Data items
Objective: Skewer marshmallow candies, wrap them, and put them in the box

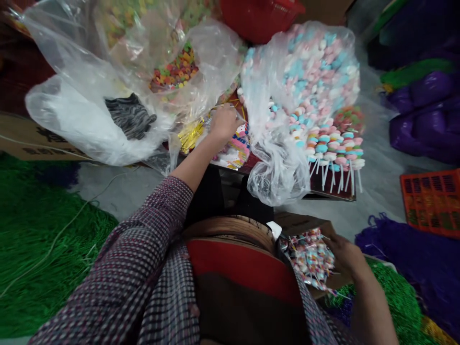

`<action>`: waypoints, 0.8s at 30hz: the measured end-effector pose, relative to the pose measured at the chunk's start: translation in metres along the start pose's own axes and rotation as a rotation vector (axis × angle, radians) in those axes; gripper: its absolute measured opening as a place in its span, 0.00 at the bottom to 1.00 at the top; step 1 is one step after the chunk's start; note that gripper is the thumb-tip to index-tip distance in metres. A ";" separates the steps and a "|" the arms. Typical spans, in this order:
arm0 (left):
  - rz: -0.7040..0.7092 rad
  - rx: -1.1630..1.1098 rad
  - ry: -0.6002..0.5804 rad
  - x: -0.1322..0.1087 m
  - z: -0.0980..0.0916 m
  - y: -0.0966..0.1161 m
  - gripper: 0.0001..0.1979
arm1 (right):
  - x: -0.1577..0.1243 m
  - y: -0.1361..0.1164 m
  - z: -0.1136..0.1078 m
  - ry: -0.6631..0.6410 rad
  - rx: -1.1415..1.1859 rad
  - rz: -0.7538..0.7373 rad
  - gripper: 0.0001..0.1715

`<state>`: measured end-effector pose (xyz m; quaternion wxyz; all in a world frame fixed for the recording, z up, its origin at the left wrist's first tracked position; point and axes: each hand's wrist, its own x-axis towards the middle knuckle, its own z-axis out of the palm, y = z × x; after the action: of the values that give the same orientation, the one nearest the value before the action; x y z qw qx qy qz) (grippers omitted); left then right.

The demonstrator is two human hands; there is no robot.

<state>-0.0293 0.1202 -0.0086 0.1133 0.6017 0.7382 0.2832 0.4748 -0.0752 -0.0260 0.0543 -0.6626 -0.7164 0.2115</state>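
My left hand [225, 122] reaches over a pile of colourful printed plastic bags [233, 155] at the front of the table; its fingers are curled down, and whatever is between them is hidden. Right beside it lies a bunch of gold twist ties [191, 135]. Low on the right, my right hand [347, 256] is at the edge of an open cardboard box [302, 221], blurred and dark, so its fingers do not show clearly. Inside that box are wrapped candy skewers [312, 258]. Unwrapped candy skewers [330, 143] with white sticks lie on the table's right corner.
Clear bags of pink, white and blue candies [319, 67] and of fruit-coloured rings [176, 69] cover the table's back. A red basket [260, 19] stands behind them. Green strands [46, 254] lie at left, purple mesh [413, 258] and an orange crate [433, 201] at right.
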 end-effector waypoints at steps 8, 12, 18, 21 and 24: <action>-0.079 0.187 -0.076 0.018 -0.001 0.002 0.12 | 0.004 -0.049 -0.003 0.038 0.159 -0.046 0.17; -0.061 0.061 0.006 0.019 -0.005 -0.006 0.09 | 0.013 -0.082 -0.017 0.076 0.332 -0.023 0.17; 0.067 -0.262 0.207 -0.024 -0.029 -0.009 0.15 | 0.049 -0.191 -0.020 0.026 0.762 -0.163 0.16; 0.065 -0.505 0.198 -0.067 -0.046 0.008 0.20 | 0.078 -0.254 -0.002 -0.007 0.988 -0.208 0.21; 0.039 -0.613 0.160 -0.105 -0.059 0.025 0.20 | 0.106 -0.298 0.020 -0.006 1.104 -0.337 0.30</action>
<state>-0.0123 0.0061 0.0348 0.2253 0.5293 0.6133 0.5412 0.1789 0.0135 0.0460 0.4230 -0.4124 -0.5956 0.5442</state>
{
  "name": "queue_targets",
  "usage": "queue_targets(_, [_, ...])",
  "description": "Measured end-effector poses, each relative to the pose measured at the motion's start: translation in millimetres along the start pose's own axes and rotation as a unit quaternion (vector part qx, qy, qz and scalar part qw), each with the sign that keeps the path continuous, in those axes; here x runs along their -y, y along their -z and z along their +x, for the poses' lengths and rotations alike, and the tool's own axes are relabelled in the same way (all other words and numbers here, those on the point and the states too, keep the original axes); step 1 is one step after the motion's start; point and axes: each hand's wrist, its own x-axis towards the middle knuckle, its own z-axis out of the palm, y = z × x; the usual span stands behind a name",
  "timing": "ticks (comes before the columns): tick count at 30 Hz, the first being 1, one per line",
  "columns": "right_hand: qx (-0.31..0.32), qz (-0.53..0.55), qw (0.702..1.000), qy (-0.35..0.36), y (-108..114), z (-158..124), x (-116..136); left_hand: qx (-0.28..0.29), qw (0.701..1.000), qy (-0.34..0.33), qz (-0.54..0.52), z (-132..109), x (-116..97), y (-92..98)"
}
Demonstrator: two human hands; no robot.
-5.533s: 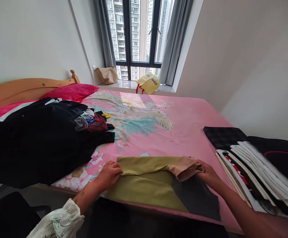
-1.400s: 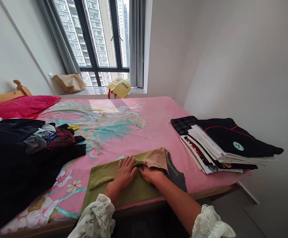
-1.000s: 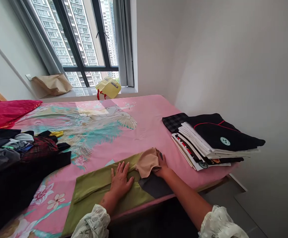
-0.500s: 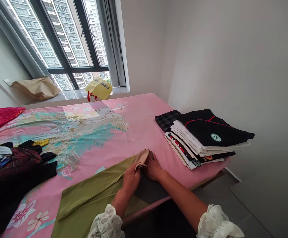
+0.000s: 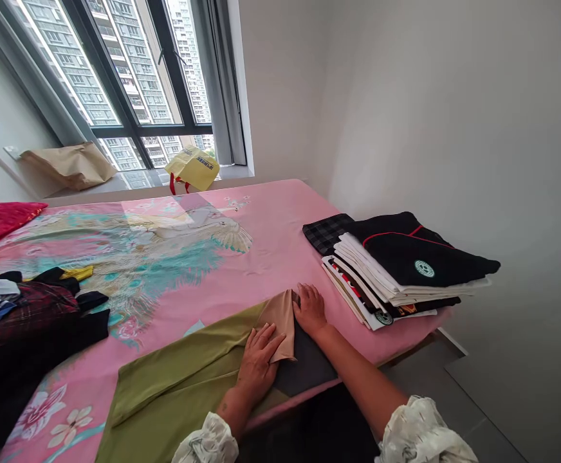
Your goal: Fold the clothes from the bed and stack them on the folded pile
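Observation:
An olive-green garment [image 5: 179, 379] with a tan panel [image 5: 280, 315] and a dark grey panel [image 5: 307, 360] lies spread on the near edge of the bed. My left hand [image 5: 258, 360] rests flat on it, its fingers stretched over the tan panel's lower part. At the garment's right corner is my right hand [image 5: 312, 312], with its fingers extended and the palm down, touching the edge where the tan and grey panels meet. Neither hand grips the cloth. The near side of the garment is partly hidden under my left forearm.
A stack of folded clothes [image 5: 381, 270] topped by a black garment stands on the bed [image 5: 271, 257] to the right. Loose clothes [image 5: 44, 315] lie heaped at left, below a red pillow [image 5: 0, 225]. A paper bag [image 5: 71, 167] and yellow bag [image 5: 193, 168] sit by the window.
Both hands have let go of the tan cloth they were pinching. The tan panel now lies flat; my left hand has spread open on it, and my right hand has moved slightly right.

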Motion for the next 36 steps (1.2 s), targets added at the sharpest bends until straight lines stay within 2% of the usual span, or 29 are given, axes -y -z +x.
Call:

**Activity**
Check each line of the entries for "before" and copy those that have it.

**Exercise solution**
`<state>`: measured end-effector pose (xyz m; quaternion wxyz; all in a world frame fixed for the recording, z up, its origin at the left wrist's first tracked position; point and axes: each hand's wrist, its own x-axis towards the middle knuckle, its own z-axis out of the palm, y = z × x; after the action: of the values that give the same orientation, the one nearest the value before the action; x y z qw qx qy qz) (grippers omitted); left then right.
  "timing": "ticks (comes before the columns): tick count at 30 Hz, the first being 1, one per line",

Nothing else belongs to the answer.